Achieve Life Sciences, Inc. (Nasdaq: ACHV) announced the completion of enrollment in its ORCA-OL clinical trial, designed to assess the long-term safety of a 3 mg cytisinicline dosing regimen for individuals who smoke cigarettes or vape nicotine. The trial enrolled 479 participants across 29 clinical sites in the United States.
Rapid Enrollment and Safety Profile
The ORCA-OL trial achieved rapid enrollment in just over four months, attributed to the prior involvement of clinical sites and participants in Achieve’s ORCA program for smoking and e-cigarette cessation studies. The company believes the enrollment size is sufficient to meet the safety data requirements of the U.S. Food and Drug Administration (FDA).

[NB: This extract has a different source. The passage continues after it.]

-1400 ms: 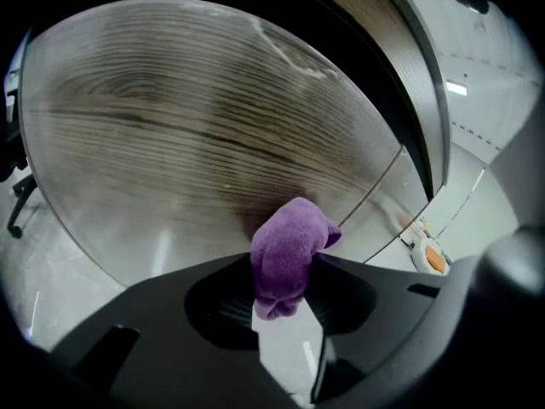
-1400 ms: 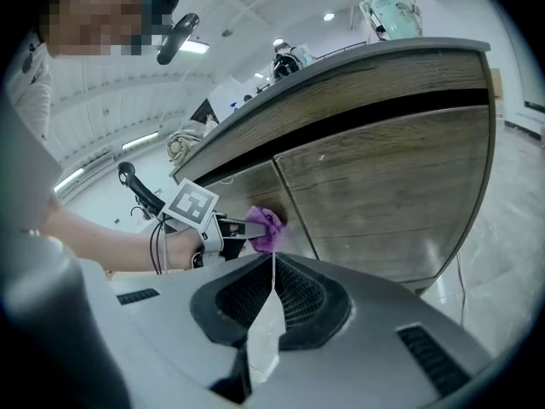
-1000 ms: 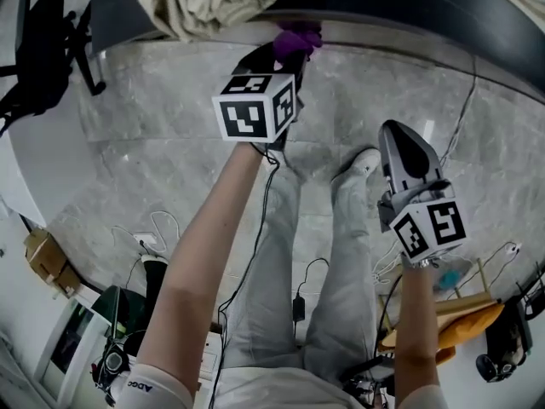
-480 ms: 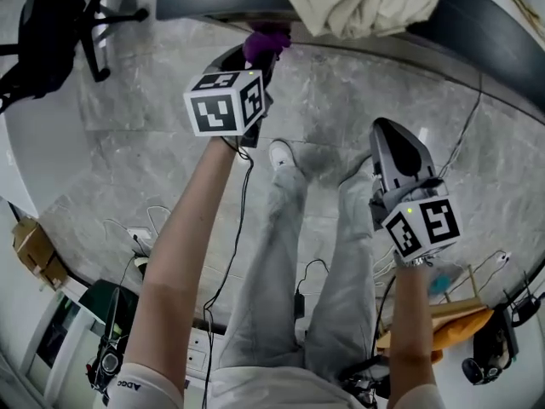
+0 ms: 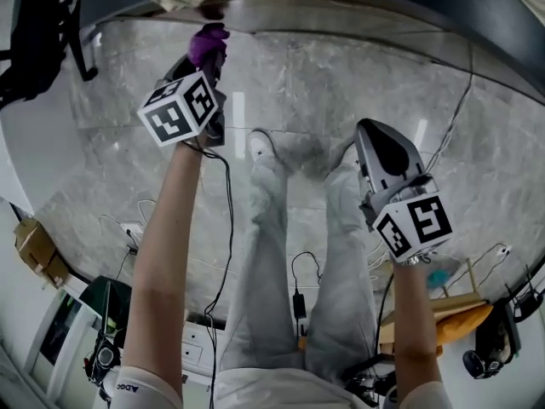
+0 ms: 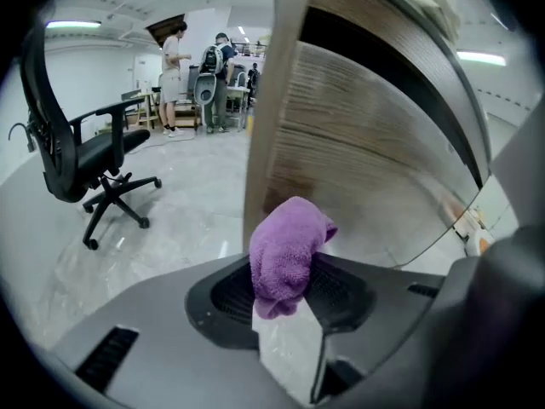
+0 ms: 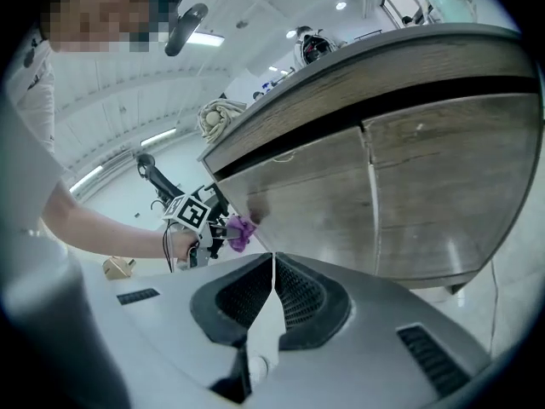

Furthermore, the Data Safety Monitoring Committee (DSMC) conducted its first review of the ORCA-OL trial and concluded that there were no significant safety concerns. The DSMC indicated that the overall safety profile of cytisinicline appears to be excellent, and the trial can proceed as planned without any modifications.
Management Commentary
"We believe the rapid enrollment of this trial strongly reflects the urgent medical need for a new smoking cessation treatment, and we are thrilled to have completed this critical milestone, bringing us one step closer to our planned filing of the cytisinicline NDA in the first half of 2025," stated Cindy Jacobs, PhD, MD, President and Chief Medical Officer of Achieve. "We are also grateful to the DSMC members for their diligence and guidance as we continue to closely monitor the long-term use of cytisinicline with their oversight."
Trial Design and Objectives
The ORCA-OL clinical trial is specifically designed to meet the FDA requirement of providing safety data on a minimum of 300 subjects treated with cytisinicline for at least six months, as part of the anticipated New Drug Application (NDA) submission. Data on at least 100 subjects treated for a total cumulative period of one year will be provided before potential product approval.
Cytisinicline's Clinical Development
To date, Achieve has completed two Phase 3 clinical trials of cytisinicline involving over 1,600 subjects who smoke combustible cigarettes and one Phase 2 clinical trial for adults who vape nicotine e-cigarettes and desire to quit. In July 2024, the FDA granted Breakthrough Therapy Designation to cytisinicline for the treatment of e-cigarette dependence. The Company expects to meet with the FDA to finalize plans for further evaluation of the vaping cessation indication.
About Cytisinicline
Cytisinicline is a plant-based alkaloid with a high binding affinity to the nicotinic acetylcholine receptor. It is believed to aid in treating nicotine addiction for smoking and e-cigarette cessation by interacting with nicotine receptors in the brain, reducing the severity of nicotine craving symptoms, and reducing the reward and satisfaction associated with nicotine products. Cytisinicline is an investigational product candidate and has not been approved by the FDA for any indication in the United States.
Market Need
Approximately 29 million adults in the United States smoke combustible cigarettes, and over 11 million adults use e-cigarettes. Tobacco use is the leading cause of preventable death, responsible for more than eight million deaths worldwide and nearly half a million deaths in the United States annually. Currently, there are no FDA-approved treatments specifically indicated for nicotine e-cigarette cessation.